TASK TO CARRY OUT => The answer must be an exact copy of the records, with every picture left out.

*** Opening of PROVIDED ENTRIES ***

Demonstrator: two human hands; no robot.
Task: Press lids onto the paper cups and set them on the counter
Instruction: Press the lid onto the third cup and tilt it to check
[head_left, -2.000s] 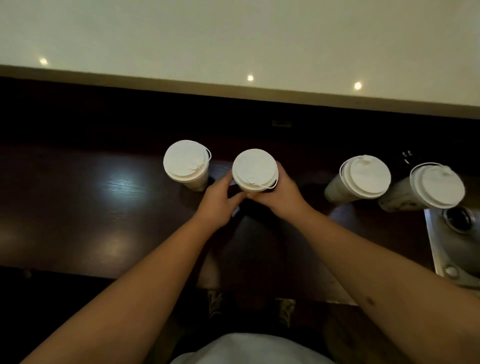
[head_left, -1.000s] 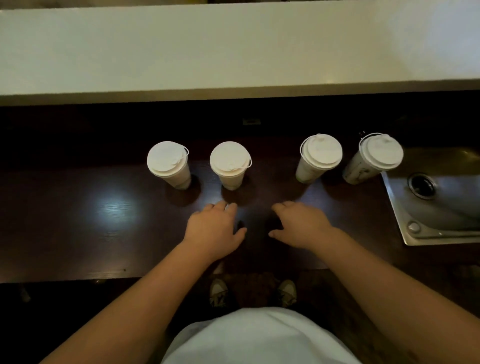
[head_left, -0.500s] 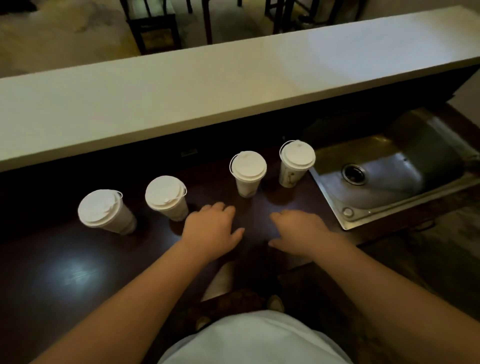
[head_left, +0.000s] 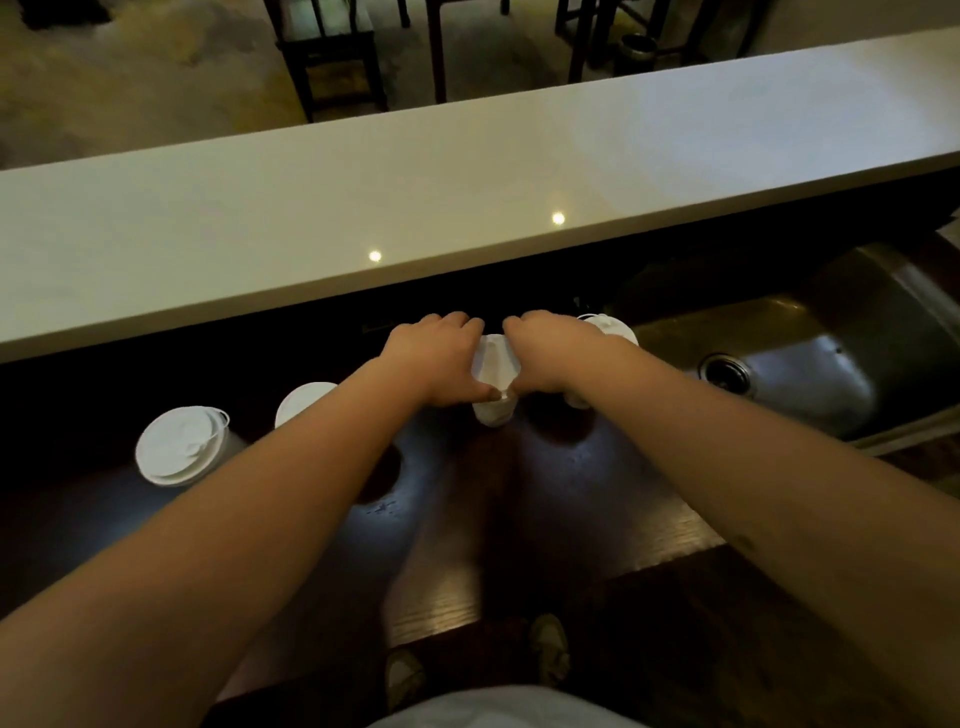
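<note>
Together the left hand (head_left: 434, 358) and right hand (head_left: 545, 353) clasp one lidded cup (head_left: 494, 374) on the dark counter (head_left: 597, 499)

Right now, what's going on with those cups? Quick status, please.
Left hand and right hand both clasped around third cup. It stands on dark counter. Three more lidded cups alongside. Nothing in the way.
</note>
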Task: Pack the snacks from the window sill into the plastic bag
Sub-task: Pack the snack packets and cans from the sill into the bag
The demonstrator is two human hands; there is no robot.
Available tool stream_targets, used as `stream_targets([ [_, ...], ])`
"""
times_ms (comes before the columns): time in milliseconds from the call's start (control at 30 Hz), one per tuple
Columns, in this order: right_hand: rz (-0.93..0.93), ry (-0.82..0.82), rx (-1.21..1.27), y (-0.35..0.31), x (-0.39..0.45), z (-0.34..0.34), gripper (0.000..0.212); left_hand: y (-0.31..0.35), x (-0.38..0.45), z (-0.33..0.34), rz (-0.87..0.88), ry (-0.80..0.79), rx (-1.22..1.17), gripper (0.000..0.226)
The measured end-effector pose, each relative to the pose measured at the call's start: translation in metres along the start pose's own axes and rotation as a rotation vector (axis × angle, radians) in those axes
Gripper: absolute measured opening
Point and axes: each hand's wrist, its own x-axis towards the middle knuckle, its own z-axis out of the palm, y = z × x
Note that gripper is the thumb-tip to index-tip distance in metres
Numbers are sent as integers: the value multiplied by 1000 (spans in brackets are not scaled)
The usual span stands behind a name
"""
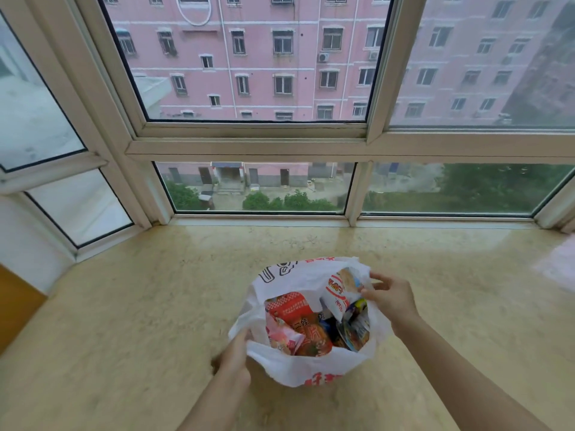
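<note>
A white plastic bag (298,367) with red and black print stands open on the marble window sill (140,306). Inside lie several snack packets: a red-orange packet (298,318), a pink one (280,335), a white packet with red print (337,290) and dark blue ones at the right. My left hand (235,357) grips the bag's left rim. My right hand (390,298) pinches the bag's right rim beside the white packet.
Window frames and glass (258,188) run along the sill's far edge and the left side. A pale pink object (560,262) lies blurred at the sill's far right. A yellow surface (15,309) borders the left edge.
</note>
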Motion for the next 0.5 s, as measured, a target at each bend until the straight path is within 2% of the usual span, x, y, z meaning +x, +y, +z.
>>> stream_targets([
  [33, 49, 56, 41, 5, 0, -3, 36, -3, 4, -6, -55, -93, -95, 42],
  [67, 100, 104, 71, 10, -1, -6, 25, -7, 5, -5, -80, -103, -180, 31],
  [133, 169, 153, 111, 16, -3, -12, 6, -7, 0, 0, -13, -111, -158, 20],
  [200, 196, 167, 170, 15, -1, -15, 7, 5, -12, 8, 95, -125, -159, 27],
  [300, 142, 157, 192, -4, 1, -16, 22, 39, -30, 14, 189, -333, 71, 35],
  [400, 45, 167, 185, -37, -5, -15, 12, 75, -44, 26, 302, -421, 295, 37],
  [500, 41, 171, 244, -69, -5, -13, 9, 116, -62, 40, 333, -512, 312, 28],
])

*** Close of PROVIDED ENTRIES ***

EXERCISE OUTPUT =>
Demonstrator: two human hands; no robot.
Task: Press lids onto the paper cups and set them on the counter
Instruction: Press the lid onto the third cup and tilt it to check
[head_left, -2.000s] 
[head_left, -1.000s] 
[head_left, -0.500s] 
[head_left, +0.000s] 
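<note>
Together the left hand (head_left: 434, 358) and right hand (head_left: 545, 353) clasp one lidded cup (head_left: 494, 374) on the dark counter (head_left: 597, 499)

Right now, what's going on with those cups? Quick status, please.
Left hand and right hand both clasped around third cup. It stands on dark counter. Three more lidded cups alongside. Nothing in the way.
</note>
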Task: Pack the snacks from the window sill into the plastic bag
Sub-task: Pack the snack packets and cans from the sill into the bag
The demonstrator is two human hands; there is no robot.
Available tool stream_targets, used as `stream_targets([ [_, ...], ])`
"""
times_ms (comes before the columns): time in milliseconds from the call's start (control at 30 Hz), one per tuple
Columns, in this order: right_hand: rz (-0.93..0.93), ry (-0.82..0.82), rx (-1.21..1.27), y (-0.35..0.31), x (-0.39..0.45), z (-0.34..0.34), gripper (0.000..0.212); left_hand: y (-0.31..0.35), x (-0.38..0.45), z (-0.33..0.34), rz (-0.87..0.88), ry (-0.80..0.79), rx (-1.22..1.17), gripper (0.000..0.226)
The measured end-effector pose, each relative to the pose measured at the call's start: translation in metres along the start pose's own axes and rotation as a rotation vector (axis × angle, radians) in those axes
Gripper: absolute measured opening
Point and axes: each hand's wrist, its own x-axis towards the middle knuckle, its own z-axis out of the palm, y = z × x
Note that gripper is the thumb-tip to index-tip distance in metres
Numbers are sent as integers: the value multiplied by 1000 (spans in brackets are not scaled)
The usual span stands behind a name
"""
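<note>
A white plastic bag (298,367) with red and black print stands open on the marble window sill (140,306). Inside lie several snack packets: a red-orange packet (298,318), a pink one (280,335), a white packet with red print (337,290) and dark blue ones at the right. My left hand (235,357) grips the bag's left rim. My right hand (390,298) pinches the bag's right rim beside the white packet.
Window frames and glass (258,188) run along the sill's far edge and the left side. A pale pink object (560,262) lies blurred at the sill's far right. A yellow surface (15,309) borders the left edge.
</note>
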Motion for the next 0.5 s, as measured, a target at each bend until the straight path is within 2% of the usual span, x, y, z meaning +x, +y, +z.
>>> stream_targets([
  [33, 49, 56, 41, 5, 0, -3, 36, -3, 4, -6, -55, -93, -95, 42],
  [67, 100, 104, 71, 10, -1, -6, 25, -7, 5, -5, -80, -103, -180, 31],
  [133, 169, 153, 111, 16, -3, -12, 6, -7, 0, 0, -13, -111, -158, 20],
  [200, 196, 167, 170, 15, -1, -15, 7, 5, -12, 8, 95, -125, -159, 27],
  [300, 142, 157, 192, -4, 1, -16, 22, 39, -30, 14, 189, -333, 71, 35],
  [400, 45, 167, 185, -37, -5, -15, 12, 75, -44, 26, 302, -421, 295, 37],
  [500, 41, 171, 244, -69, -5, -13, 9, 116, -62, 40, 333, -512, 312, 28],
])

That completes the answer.